船上山の尾根道は、なだらかな尾根が数キロにわたり続く。ブナやミヅナラなどの自然林が尾根筋に続く。霧の森林は神秘的でさえある。

登山道脇には、朽ちた倒木もあちこちに見られる。樹齢250〜300年を過ぎると、枯れはてやがて倒木となる。倒木ができるとポカッ−と穴があいたように明るくなる。日ざしが幼木を育て始めるのだ。森林のサイクルが見て取れる貴重な地域でもある。
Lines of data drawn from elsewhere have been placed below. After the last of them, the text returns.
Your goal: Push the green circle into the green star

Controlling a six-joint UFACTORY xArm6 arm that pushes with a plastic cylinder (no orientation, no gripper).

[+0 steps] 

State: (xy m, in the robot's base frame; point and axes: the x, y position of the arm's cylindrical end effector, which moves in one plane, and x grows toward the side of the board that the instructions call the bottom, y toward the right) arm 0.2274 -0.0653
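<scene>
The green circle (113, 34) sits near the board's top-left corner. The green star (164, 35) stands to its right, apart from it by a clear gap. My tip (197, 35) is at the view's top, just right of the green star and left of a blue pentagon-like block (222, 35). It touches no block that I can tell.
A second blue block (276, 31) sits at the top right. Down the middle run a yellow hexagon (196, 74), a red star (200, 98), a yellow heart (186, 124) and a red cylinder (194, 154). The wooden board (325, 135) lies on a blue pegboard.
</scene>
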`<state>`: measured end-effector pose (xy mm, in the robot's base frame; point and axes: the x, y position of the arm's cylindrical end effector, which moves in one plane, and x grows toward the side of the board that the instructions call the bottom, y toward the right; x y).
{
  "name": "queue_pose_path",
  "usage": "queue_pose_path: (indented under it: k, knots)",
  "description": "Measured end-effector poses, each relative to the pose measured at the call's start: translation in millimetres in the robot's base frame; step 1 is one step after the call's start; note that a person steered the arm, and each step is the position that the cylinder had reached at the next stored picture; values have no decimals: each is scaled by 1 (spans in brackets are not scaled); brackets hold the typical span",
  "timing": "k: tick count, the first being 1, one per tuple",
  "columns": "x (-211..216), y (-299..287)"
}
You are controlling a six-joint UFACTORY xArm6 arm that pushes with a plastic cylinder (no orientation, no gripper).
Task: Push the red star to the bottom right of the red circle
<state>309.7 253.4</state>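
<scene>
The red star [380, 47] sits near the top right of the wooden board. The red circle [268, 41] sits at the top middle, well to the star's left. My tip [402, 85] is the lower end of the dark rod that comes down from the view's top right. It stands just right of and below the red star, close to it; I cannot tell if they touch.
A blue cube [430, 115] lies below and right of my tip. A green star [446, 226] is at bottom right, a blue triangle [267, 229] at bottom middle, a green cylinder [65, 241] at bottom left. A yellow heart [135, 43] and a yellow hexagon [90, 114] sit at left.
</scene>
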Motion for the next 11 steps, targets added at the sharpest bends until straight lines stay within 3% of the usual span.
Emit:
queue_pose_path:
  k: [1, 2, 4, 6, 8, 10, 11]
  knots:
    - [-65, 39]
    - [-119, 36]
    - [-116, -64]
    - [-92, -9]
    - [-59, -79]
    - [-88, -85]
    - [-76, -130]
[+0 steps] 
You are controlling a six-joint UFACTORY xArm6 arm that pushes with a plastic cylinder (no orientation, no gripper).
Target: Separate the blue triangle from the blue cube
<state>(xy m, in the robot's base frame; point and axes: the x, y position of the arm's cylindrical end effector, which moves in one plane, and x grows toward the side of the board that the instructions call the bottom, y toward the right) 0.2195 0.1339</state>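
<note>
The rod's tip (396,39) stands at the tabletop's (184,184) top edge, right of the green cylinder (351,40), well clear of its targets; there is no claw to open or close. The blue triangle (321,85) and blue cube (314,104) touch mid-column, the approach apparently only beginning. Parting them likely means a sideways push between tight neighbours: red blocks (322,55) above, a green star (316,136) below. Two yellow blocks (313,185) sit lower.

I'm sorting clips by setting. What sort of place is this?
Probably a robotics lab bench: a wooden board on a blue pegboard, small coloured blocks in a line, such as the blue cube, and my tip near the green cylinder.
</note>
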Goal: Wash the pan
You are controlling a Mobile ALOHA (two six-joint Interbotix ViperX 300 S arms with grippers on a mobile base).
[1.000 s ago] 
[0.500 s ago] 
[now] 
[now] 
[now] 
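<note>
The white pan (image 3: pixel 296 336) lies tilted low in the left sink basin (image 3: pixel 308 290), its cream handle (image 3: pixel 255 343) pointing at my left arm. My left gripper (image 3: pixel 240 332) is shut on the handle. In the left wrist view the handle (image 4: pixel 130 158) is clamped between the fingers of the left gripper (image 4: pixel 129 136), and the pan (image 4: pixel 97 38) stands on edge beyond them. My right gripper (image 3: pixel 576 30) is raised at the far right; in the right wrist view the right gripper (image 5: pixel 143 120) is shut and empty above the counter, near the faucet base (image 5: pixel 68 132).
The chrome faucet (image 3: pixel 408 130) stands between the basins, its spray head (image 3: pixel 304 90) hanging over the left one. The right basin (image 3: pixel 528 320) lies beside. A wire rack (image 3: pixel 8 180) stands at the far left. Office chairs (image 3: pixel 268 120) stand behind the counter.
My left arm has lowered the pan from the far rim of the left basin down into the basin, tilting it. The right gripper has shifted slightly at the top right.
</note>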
船上山の森林散策は、船上神社周辺から勝田ガ山に至る尾根道が最適。目安としては船上神社から天皇屋敷跡あたりとなる。

ミズナラの巨木になると、様々な植物が着生し太古の世界を連想させる。船上の尾根道には巨木が点在する。この山域は雨雲も出やすく、樹木の生育をうながすのであろう。

ヤマボウシ(ミズキ科、ミズキ属)は、庭木として親しまれる。四枚の白い弁は総苞弁で山中ではよく目立つ。花は花弁の中央に丸く小さな花が集合する(花期、6/中)。秋には赤い実が付き、食用になる。船上山の尾根筋には多く見られる。

タブノキ(クスノキ科、タブノキ属)は、別名「イヌグス」とも呼び、打吹山には巨木が多い。。

シラカシ(ブナ科、コナラ属)。秋には円錐形の小さな実がなる。一見シイノの実に似る。